**Work to be completed**:
Your answer is the listing, printed exactly as given.

-- Data extract follows --

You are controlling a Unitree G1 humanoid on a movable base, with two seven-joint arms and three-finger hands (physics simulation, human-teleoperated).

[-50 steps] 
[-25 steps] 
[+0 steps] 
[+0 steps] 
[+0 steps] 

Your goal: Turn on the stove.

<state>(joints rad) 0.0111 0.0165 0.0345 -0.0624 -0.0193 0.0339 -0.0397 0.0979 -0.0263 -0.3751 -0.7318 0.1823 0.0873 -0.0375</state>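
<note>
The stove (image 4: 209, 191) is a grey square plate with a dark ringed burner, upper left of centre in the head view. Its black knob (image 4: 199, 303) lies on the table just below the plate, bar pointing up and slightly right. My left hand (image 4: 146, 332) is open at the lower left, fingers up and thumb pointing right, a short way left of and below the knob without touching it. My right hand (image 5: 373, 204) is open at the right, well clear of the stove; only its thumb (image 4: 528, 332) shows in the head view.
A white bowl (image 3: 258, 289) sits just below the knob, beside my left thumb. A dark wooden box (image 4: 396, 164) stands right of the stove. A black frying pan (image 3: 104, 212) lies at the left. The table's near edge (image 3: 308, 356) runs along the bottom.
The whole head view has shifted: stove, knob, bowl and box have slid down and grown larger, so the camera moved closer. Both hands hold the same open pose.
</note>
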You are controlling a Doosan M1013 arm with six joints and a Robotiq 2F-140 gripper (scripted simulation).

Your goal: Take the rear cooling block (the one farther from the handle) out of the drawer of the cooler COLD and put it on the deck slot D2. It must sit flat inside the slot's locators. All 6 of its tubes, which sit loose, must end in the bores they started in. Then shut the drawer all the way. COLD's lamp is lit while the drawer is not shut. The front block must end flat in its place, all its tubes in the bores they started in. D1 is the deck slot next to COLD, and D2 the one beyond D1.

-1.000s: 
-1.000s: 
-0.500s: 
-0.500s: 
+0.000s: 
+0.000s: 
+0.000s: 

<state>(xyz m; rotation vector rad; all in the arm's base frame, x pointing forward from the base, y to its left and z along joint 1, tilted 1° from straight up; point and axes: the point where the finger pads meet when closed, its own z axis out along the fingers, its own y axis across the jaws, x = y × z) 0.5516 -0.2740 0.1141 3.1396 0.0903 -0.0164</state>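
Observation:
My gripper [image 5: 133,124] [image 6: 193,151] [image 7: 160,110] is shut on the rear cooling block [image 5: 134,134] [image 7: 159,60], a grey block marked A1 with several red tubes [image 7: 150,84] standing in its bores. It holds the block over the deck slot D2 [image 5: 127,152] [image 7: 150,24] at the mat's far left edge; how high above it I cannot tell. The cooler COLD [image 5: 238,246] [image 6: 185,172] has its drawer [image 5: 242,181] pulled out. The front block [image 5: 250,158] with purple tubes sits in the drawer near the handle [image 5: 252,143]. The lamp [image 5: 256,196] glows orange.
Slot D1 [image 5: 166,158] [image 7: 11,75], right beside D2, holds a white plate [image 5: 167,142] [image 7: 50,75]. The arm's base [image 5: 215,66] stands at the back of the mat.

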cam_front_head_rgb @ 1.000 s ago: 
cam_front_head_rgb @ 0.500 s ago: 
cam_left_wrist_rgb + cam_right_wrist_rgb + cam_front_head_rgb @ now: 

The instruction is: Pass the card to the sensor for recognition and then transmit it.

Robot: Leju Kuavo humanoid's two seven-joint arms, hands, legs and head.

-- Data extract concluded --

**Written answer**:
You are controlling a Unitree G1 humanoid on a movable base, with two seven-joint arms and three-finger hands (physics simulation, human-teleoperated).

[-50 steps] 
[-25 steps] 
[+0 steps] 
[+0 steps] 
[+0 steps] 

Your goal: Turn on the stove.

<state>(joints rad) 0.0111 0.0165 0.0345 -0.0624 -0.0193 0.0339 -0.0397 0.0979 -0.0263 -0.3751 -0.7318 0.1823 0.0873 -0.0375</state>
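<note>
The stove (image 4: 209, 191) is a grey square plate with a dark ringed burner, upper left of centre in the head view. Its black knob (image 4: 199, 303) lies on the table just below the plate, bar pointing up and slightly right. My left hand (image 4: 146, 332) is open at the lower left, fingers up and thumb pointing right, a short way left of and below the knob without touching it. My right hand (image 5: 373, 204) is open at the right, well clear of the stove; only its thumb (image 4: 528, 332) shows in the head view.
A white bowl (image 3: 258, 289) sits just below the knob, beside my left thumb. A dark wooden box (image 4: 396, 164) stands right of the stove. A black frying pan (image 3: 104, 212) lies at the left. The table's near edge (image 3: 308, 356) runs along the bottom.
The whole head view has shifted: stove, knob, bowl and box have slid down and grown larger, so the camera moved closer. Both hands hold the same open pose.
</note>
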You are controlling a Doosan M1013 arm with six joints and a Robotiq 2F-140 gripper (scripted simulation).

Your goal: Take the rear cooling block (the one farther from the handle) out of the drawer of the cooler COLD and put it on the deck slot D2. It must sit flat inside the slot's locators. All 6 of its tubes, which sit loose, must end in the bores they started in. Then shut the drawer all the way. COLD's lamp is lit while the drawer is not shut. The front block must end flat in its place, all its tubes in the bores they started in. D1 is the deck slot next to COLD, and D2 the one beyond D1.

-1.000s: 
-1.000s: 
-0.500s: 
-0.500s: 
+0.000s: 
+0.000s: 
+0.000s: 

<state>(xyz m; rotation vector rad; all in the arm's base frame, x pointing forward from the base, y to its left and z along joint 1, tilted 1° from straight up; point and axes: the point where the finger pads meet when closed, its own z axis out along the fingers, its own y axis across the jaws, x = y × z) 0.5516 -0.2740 0.1141 3.1396 0.0903 -0.0164</state>
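Observation:
My gripper [image 5: 133,124] [image 6: 193,151] [image 7: 160,110] is shut on the rear cooling block [image 5: 134,134] [image 7: 159,60], a grey block marked A1 with several red tubes [image 7: 150,84] standing in its bores. It holds the block over the deck slot D2 [image 5: 127,152] [image 7: 150,24] at the mat's far left edge; how high above it I cannot tell. The cooler COLD [image 5: 238,246] [image 6: 185,172] has its drawer [image 5: 242,181] pulled out. The front block [image 5: 250,158] with purple tubes sits in the drawer near the handle [image 5: 252,143]. The lamp [image 5: 256,196] glows orange.
Slot D1 [image 5: 166,158] [image 7: 11,75], right beside D2, holds a white plate [image 5: 167,142] [image 7: 50,75]. The arm's base [image 5: 215,66] stands at the back of the mat.
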
cam_front_head_rgb @ 1.000 s ago: 
cam_front_head_rgb @ 0.500 s ago: 
cam_left_wrist_rgb + cam_right_wrist_rgb + cam_front_head_rgb @ now: 

The instruction is: Pass the card to the sensor for recognition and then transmit it.

Robot: Leju Kuavo humanoid's two seven-joint arms, hands, legs and head.

There is no more to add to the answer.